Depuis quelques semaines, les pages de l’actualité immédiate des journaux et même les pages de l’actualité plus distanciée, bruissent du « malaise » noir, comme l’a titré un grand quotidien national.
S’agit-il enfin d’une réponse aux appels lancés à l’opinion et aux pouvoirs publics pour qu’ils se saisissent de la question de la place et la situation des Noirs en France, pour qu’ils soient davantage à l’écoute des acteurs de terrain qui doivent nécessairement être associés à toute démarche future, pour qu’ils mettent tout en œuvre afin que la diversité culturelle contribue à la richesse nationale, et non à la marginalisation sociale ?
S’agit-il de l’installation du vrai débat nécessaire sur cette question fondamentale ? Il est naturellement trop tôt pour se prononcer, en la matière, tout pronostic serait hasardeux, tant il est vrai que nous avons déjà vécu des moments similaires, des moments pendant lesquels les choses ont semblé pouvoir bouger: En 2004, au moment des élections régionales, en 2002, au moment des élections présidentielles et des législatives ainsi qu’à d’autres moments forts de la vie politique française.
En réalité, tout se passe comme si l’intérêt pour ces questions n’épousait que l’actualité politique majeure.
Depuis quelques semaines, pourtant, le débat surgit hors période électorale et ne cesse de gagner en intensité. Prenons toutefois garde car ce débat nécessaire et légitime ne sera marquant que si les acteurs du débat public ne baissent pas la garde et exercent une pression constante, sans pour autant être disqualifiés.
Ce double enjeu exige crédibilité, légitimité et efficacité.
La crédibilité est essentielle en ce sens que la surexposition de la question peut donner l’illusion à tous d’en maîtriser tous les aspects, or cette question est loin d’être simple car elle se situe aux confluents de l’éthique et des enjeux de pouvoir.
La légitimité est indispensable, aux yeux de ceux dont on prétend porter le parole et aux yeux de ceux à qui l’on s’autorise à la porter.
L’efficacité est à tout le moins nécessaire en ceci qu’il est maintenant souhaitable que le groupe Noir émette des revendications, quantifiables, identifiables et atteignables.
Ce triptyque -crédibilité, légitimité, efficacité- ne peut que souligner de plus fort que le débat n’est rien s’il ne s’accompagne d’un objectif d’intervention.
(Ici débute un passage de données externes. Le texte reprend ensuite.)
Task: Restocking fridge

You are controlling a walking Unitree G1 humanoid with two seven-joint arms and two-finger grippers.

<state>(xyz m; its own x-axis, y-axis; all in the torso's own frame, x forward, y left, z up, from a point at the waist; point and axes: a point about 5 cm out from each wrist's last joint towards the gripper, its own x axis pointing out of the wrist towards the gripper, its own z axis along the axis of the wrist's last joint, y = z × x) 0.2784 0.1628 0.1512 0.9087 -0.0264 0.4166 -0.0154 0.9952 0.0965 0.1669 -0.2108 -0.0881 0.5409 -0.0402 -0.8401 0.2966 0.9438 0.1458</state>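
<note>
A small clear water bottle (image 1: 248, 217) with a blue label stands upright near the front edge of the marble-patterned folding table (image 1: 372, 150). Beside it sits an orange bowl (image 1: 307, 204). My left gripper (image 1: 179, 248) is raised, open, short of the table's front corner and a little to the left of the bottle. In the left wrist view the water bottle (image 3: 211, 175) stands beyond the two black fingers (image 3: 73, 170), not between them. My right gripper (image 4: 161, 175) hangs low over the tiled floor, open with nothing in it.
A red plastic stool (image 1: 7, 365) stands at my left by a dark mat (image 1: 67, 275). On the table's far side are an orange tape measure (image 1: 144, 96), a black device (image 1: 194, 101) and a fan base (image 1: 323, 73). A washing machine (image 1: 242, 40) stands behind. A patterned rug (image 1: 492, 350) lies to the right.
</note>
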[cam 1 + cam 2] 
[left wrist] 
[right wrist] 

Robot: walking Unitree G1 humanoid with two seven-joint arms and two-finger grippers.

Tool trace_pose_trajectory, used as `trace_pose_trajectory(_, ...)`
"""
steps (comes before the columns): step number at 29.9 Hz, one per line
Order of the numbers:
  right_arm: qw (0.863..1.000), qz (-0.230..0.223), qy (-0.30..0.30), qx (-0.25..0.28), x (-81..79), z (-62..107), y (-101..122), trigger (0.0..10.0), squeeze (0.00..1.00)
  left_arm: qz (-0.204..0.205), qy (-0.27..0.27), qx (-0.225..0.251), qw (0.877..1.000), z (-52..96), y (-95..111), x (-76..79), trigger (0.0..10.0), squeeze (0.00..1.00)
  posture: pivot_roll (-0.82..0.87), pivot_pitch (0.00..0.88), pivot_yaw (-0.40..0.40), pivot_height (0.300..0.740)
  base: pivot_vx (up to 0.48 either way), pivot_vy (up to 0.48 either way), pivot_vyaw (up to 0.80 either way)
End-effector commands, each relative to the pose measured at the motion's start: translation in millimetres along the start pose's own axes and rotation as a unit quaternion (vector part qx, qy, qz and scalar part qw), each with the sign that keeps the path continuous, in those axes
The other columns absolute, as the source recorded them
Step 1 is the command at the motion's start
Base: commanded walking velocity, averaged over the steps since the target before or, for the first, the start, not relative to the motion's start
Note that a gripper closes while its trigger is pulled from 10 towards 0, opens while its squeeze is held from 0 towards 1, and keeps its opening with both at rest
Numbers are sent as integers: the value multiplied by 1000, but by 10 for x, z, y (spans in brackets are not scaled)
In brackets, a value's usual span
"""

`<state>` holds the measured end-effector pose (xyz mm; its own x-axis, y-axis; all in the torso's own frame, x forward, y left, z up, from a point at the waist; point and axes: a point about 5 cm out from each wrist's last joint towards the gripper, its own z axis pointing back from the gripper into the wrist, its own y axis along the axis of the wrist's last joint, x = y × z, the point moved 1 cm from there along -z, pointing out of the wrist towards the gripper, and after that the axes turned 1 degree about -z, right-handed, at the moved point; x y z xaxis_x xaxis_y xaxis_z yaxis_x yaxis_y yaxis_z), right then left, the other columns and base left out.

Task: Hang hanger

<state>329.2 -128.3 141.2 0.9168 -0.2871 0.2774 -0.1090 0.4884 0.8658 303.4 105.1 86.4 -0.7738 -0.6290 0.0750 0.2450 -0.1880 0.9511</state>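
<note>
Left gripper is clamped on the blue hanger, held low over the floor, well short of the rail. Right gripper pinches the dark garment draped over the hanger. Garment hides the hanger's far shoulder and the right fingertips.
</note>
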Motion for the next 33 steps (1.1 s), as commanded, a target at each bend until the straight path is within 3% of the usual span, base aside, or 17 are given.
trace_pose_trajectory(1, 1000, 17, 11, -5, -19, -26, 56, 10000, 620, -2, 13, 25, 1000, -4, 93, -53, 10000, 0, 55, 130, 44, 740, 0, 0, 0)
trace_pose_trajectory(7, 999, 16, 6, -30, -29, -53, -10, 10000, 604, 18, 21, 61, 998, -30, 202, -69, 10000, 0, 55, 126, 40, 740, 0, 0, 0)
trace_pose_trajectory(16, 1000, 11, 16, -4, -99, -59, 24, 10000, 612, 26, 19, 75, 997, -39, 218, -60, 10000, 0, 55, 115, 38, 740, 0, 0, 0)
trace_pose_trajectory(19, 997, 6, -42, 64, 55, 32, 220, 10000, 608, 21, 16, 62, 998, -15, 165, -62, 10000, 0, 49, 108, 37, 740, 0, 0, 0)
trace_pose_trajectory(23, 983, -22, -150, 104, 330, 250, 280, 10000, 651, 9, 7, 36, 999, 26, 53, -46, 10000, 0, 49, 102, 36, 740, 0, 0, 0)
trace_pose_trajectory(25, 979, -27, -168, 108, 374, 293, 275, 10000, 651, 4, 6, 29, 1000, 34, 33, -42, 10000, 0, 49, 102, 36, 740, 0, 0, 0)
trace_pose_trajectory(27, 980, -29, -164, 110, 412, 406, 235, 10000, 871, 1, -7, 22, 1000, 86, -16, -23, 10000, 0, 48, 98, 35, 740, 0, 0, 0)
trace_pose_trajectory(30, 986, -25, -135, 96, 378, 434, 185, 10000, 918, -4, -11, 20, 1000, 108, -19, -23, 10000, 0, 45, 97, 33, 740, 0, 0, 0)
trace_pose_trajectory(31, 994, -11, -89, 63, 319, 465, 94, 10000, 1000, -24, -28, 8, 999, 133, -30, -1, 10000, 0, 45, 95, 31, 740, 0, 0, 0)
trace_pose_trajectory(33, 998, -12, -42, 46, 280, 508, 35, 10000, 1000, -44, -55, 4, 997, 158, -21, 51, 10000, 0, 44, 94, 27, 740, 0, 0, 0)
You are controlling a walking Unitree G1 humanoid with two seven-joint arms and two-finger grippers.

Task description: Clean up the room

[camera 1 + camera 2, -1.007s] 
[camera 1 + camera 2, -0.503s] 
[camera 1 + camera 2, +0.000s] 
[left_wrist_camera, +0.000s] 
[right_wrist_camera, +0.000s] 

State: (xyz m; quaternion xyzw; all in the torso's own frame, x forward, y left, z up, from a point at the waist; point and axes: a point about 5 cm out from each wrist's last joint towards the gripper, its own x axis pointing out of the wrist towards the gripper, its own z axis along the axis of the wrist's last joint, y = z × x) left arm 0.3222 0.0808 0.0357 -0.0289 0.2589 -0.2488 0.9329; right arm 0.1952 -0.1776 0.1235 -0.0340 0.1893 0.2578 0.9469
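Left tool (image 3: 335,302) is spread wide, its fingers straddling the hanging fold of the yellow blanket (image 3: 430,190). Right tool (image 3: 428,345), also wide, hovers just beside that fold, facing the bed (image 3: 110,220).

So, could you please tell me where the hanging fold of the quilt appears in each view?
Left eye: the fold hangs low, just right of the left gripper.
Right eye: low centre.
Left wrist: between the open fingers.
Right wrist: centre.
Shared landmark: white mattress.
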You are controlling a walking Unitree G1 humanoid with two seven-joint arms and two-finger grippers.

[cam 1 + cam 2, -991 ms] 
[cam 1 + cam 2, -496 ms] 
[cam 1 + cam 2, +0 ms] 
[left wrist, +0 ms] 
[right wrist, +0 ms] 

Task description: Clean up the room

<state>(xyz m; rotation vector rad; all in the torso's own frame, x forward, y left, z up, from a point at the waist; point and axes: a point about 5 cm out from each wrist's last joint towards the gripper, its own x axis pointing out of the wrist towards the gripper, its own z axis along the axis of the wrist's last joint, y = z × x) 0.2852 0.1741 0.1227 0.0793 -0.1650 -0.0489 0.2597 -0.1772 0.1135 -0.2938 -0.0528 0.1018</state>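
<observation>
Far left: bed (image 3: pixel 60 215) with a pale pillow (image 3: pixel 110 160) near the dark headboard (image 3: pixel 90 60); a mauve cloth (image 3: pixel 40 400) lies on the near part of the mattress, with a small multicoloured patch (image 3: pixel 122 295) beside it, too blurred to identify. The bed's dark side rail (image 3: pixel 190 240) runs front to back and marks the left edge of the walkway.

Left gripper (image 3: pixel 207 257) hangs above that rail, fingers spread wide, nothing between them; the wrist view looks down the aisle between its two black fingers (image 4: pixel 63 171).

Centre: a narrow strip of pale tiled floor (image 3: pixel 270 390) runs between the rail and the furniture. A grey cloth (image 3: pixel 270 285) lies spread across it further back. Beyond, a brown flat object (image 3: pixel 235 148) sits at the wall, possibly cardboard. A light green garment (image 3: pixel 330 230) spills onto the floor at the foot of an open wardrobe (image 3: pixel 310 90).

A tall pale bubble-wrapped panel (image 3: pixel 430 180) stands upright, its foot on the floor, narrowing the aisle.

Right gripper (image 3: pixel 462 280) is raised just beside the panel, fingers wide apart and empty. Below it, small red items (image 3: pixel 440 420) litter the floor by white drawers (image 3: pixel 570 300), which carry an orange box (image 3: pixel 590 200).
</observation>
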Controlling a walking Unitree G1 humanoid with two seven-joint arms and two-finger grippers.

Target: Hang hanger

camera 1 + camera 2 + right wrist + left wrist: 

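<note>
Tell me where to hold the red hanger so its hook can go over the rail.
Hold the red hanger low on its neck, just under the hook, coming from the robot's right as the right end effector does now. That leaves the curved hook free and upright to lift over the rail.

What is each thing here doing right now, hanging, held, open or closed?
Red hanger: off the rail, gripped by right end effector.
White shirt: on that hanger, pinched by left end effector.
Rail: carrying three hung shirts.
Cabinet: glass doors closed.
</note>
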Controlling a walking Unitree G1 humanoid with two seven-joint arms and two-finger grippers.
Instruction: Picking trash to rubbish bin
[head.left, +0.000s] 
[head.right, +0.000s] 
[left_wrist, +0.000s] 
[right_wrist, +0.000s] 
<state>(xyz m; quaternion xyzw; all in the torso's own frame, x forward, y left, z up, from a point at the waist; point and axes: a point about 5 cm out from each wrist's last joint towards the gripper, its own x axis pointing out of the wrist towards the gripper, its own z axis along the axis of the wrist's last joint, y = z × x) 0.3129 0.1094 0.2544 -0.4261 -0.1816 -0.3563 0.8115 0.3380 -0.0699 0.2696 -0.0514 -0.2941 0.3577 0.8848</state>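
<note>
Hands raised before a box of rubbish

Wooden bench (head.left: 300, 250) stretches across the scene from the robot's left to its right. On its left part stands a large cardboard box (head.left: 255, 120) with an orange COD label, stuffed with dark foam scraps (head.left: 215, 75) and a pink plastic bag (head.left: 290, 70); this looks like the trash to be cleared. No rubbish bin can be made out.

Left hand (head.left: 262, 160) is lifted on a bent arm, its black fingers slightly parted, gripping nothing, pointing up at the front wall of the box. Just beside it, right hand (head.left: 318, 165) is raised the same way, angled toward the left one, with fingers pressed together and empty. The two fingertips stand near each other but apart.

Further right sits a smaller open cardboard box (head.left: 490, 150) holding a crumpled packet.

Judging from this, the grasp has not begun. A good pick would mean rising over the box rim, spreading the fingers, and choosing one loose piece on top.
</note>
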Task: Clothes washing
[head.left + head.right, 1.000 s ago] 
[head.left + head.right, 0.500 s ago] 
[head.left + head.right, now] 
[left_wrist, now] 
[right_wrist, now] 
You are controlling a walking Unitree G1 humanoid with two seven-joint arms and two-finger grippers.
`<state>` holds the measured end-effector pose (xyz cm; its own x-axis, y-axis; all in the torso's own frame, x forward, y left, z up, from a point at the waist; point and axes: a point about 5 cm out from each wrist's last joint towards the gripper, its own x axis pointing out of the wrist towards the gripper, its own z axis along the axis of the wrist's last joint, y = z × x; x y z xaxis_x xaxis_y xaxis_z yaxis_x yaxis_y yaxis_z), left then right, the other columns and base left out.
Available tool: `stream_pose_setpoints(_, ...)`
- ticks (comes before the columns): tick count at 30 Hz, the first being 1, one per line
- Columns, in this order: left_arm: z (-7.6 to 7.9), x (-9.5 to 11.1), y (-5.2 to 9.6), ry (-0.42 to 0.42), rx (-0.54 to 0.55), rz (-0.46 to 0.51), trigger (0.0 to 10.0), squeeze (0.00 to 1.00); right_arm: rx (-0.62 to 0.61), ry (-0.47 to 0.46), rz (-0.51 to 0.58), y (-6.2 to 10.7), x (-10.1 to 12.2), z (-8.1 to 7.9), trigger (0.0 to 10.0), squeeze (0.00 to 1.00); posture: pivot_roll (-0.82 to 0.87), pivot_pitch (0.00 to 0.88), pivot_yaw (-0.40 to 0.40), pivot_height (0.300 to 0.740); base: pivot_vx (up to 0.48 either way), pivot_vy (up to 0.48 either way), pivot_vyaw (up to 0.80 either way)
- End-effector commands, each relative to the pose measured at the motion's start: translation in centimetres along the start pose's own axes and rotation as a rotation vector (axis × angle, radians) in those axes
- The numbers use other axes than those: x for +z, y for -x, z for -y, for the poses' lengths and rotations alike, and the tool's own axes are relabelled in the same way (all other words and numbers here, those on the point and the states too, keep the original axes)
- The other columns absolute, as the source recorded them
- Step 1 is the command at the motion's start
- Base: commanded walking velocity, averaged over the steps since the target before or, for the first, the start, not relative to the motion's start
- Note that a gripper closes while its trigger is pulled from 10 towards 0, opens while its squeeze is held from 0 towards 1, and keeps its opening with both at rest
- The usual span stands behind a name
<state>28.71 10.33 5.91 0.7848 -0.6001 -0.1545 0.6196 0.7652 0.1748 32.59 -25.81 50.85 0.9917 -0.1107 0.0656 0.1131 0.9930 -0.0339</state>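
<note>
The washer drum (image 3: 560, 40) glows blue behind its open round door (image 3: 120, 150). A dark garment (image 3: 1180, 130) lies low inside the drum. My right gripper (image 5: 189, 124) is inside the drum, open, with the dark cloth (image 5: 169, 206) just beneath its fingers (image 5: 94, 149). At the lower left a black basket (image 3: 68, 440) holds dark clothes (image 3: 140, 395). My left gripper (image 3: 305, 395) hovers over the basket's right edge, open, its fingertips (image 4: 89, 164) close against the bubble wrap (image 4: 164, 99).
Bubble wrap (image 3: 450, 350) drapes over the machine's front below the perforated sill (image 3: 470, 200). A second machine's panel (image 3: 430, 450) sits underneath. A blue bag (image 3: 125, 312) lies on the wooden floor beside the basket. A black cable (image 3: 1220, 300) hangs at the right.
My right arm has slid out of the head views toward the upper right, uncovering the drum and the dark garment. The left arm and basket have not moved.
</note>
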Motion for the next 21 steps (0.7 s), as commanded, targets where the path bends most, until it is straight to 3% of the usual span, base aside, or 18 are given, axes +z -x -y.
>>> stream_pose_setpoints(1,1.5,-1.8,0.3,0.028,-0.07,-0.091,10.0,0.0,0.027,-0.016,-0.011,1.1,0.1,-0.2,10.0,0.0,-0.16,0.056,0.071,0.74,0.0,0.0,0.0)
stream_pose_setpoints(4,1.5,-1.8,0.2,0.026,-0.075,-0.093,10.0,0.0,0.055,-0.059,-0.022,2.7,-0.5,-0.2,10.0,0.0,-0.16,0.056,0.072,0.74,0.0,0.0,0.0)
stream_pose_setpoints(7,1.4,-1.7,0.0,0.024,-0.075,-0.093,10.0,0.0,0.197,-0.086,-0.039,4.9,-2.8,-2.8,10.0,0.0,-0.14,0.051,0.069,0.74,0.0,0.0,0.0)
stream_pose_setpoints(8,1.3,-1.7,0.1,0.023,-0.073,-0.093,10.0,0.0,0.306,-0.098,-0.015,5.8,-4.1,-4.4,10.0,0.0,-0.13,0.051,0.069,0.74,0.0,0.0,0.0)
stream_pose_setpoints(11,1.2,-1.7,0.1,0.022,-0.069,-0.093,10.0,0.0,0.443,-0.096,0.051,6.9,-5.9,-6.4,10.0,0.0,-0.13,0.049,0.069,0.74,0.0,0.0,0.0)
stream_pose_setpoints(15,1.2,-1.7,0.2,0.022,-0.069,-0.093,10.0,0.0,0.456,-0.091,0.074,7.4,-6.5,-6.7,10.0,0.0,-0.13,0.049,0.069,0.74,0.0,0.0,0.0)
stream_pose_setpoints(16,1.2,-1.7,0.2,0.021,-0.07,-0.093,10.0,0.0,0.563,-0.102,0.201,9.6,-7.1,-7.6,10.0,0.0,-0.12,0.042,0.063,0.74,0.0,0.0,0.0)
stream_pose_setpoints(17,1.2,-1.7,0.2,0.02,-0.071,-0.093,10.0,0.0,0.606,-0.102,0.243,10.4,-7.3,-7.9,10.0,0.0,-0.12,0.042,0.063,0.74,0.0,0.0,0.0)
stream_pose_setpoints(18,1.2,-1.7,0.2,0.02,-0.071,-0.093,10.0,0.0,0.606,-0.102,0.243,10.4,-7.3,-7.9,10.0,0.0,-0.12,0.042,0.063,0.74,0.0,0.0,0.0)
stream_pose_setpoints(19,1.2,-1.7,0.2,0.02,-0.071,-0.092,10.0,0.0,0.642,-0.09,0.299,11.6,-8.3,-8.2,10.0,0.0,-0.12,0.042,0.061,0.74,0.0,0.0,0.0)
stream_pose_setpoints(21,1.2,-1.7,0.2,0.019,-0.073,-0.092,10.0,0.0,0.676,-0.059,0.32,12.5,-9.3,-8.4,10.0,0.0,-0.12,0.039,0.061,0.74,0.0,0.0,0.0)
Cette nécessité d’intervention est devenue une urgence car les Noirs en France expriment qu’ils en ont assez d’attendre !
A ceux qui disent « Laissez le temps au temps et les choses finiront bien par s’arranger » ou encore « Les discriminations dont sont victimes les Noirs en France s’estomperont avec le temps » je réponds : Passez votre chemin. Un simple regard sur l’histoire, permet de mesurer ce qu’une telle assertion comporte d’illusoire et de naïf : Non, le temps ne fait rien à l’affaire ! Les femmes ont été l’objet de discriminations, qui reculent, mais qui n’ont pas toutes disparu. Ce reflux de la discrimination envers les femmes n’a pas commencé en raison du temps, mais parce que les femmes ont pris leur destin en main. Ce ne sont pas les hommes qui se sont tous levés un beau matin en s’écriant, « Messieurs, les dames ont été assez discriminées. Cessons les discriminations ! »
A ceux qui disent que l’habitude de la coexistence sur le même territoire de populations diverses, permettra de résoudre efficacement la question des discriminations, je dis : Regardez autour de vous, rien n’est moins sûr.
Si la coexistence sur un même territoire était un gage de vie commune harmonieuse, il n’y aurait plus d’affrontements en Irlande du Nord.
Oui les Noirs en France ont un avenir mais il leur appartient de le saisir, de se donner les moyens d’exiger le nécessaire débat. Comment faire naître ce débat et le faire sur le long terme ? C’est une question d’importance, qui concerne les Noirs et au-delà, tous les républicains et la France.